TASK TO CARRY OUT: In the records that follow, show each line where the word "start" is present.

Data entries:
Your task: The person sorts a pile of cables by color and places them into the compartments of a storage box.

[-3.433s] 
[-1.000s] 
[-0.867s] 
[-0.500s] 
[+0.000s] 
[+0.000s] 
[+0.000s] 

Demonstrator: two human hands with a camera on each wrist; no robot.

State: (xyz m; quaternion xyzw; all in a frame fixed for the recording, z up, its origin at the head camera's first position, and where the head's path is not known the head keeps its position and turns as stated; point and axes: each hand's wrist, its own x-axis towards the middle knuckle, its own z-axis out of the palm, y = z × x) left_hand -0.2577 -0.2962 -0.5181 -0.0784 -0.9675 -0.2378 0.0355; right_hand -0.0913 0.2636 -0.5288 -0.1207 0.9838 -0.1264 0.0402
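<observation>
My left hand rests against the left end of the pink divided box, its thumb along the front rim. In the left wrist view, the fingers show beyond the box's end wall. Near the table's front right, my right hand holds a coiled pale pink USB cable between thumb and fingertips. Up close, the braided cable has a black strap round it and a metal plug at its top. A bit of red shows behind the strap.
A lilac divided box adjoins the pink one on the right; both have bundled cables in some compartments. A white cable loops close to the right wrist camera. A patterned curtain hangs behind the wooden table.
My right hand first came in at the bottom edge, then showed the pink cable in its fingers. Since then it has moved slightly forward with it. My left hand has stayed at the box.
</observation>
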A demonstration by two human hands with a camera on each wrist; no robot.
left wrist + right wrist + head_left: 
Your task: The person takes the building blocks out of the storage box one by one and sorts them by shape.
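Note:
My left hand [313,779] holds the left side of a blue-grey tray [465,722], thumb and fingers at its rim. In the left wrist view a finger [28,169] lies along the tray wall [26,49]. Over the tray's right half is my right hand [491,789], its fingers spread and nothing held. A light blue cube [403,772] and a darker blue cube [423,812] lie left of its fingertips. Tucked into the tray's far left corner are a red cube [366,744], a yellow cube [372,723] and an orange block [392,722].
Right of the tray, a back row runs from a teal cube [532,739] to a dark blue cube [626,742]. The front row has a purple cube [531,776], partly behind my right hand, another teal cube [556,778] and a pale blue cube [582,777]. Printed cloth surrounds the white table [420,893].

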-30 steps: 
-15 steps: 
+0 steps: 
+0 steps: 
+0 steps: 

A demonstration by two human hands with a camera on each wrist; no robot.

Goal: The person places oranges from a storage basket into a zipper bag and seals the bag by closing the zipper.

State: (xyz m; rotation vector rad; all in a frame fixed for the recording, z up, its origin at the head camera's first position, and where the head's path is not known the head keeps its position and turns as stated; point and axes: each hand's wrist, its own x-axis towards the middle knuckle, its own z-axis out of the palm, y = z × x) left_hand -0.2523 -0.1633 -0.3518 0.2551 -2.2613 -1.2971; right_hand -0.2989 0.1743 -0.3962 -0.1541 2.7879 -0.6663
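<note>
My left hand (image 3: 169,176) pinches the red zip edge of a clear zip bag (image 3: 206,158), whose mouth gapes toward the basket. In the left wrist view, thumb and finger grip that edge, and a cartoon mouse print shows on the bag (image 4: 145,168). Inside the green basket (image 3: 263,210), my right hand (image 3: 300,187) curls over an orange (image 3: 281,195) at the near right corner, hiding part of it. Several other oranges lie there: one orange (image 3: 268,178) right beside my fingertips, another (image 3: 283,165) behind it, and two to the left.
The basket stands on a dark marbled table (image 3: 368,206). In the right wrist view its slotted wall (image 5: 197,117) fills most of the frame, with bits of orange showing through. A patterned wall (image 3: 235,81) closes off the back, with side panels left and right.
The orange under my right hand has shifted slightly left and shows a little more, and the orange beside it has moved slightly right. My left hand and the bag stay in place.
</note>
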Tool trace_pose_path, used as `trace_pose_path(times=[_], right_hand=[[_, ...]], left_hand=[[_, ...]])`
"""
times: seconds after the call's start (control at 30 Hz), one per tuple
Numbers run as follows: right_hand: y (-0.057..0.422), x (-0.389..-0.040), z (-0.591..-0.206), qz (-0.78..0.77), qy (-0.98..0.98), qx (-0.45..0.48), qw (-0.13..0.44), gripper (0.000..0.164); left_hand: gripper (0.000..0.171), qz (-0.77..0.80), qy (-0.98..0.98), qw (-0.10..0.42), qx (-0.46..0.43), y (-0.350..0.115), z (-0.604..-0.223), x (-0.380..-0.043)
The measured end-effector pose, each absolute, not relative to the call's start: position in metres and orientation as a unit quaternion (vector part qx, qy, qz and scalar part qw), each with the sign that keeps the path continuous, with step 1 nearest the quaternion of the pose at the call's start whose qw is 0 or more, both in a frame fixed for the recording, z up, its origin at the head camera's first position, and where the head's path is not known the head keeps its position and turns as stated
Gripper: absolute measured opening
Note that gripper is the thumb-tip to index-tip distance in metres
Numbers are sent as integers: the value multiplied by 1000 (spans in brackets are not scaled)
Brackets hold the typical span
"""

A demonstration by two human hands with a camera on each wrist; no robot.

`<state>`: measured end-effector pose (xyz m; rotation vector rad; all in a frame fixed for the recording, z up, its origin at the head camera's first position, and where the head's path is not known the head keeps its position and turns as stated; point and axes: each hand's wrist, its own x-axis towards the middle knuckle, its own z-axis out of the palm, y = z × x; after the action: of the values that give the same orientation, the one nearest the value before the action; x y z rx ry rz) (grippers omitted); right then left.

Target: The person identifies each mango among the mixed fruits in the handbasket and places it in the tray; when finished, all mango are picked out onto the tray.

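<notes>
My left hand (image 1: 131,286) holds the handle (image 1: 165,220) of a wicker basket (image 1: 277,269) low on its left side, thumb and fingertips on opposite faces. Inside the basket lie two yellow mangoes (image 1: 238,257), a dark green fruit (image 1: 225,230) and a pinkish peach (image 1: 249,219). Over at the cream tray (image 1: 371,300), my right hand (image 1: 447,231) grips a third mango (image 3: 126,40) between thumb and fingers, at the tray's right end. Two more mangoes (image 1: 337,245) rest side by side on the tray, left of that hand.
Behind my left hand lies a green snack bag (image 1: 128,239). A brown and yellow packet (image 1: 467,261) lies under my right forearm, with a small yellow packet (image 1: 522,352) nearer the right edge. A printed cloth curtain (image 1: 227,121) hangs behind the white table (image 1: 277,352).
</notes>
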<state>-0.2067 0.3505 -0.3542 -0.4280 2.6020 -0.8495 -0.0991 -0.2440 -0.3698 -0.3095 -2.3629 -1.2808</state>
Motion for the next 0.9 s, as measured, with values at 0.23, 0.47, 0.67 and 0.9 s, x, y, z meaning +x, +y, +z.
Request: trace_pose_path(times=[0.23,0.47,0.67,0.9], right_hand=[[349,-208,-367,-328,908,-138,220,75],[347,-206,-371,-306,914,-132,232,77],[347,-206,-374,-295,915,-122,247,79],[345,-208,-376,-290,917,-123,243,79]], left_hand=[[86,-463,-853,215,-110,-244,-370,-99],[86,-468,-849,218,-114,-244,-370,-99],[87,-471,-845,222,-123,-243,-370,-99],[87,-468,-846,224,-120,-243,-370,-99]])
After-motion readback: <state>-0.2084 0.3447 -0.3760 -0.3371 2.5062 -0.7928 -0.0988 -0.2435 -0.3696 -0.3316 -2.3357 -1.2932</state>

TASK ANSWER:
times: seconds after the call's start (control at 30 Hz), one per tuple
The measured end-effector pose, each absolute, not relative to the call's start: position in metres and orientation as a unit quaternion (vector part qx, qy, qz and scalar part qw), each with the sign that keeps the path continuous, with step 1 nearest the quaternion of the pose at the call's start whose qw is 0 or more, both in a frame fixed for the recording, z up, its origin at the head camera's first position, and where the head's path is not known the head keeps its position and turns as stated

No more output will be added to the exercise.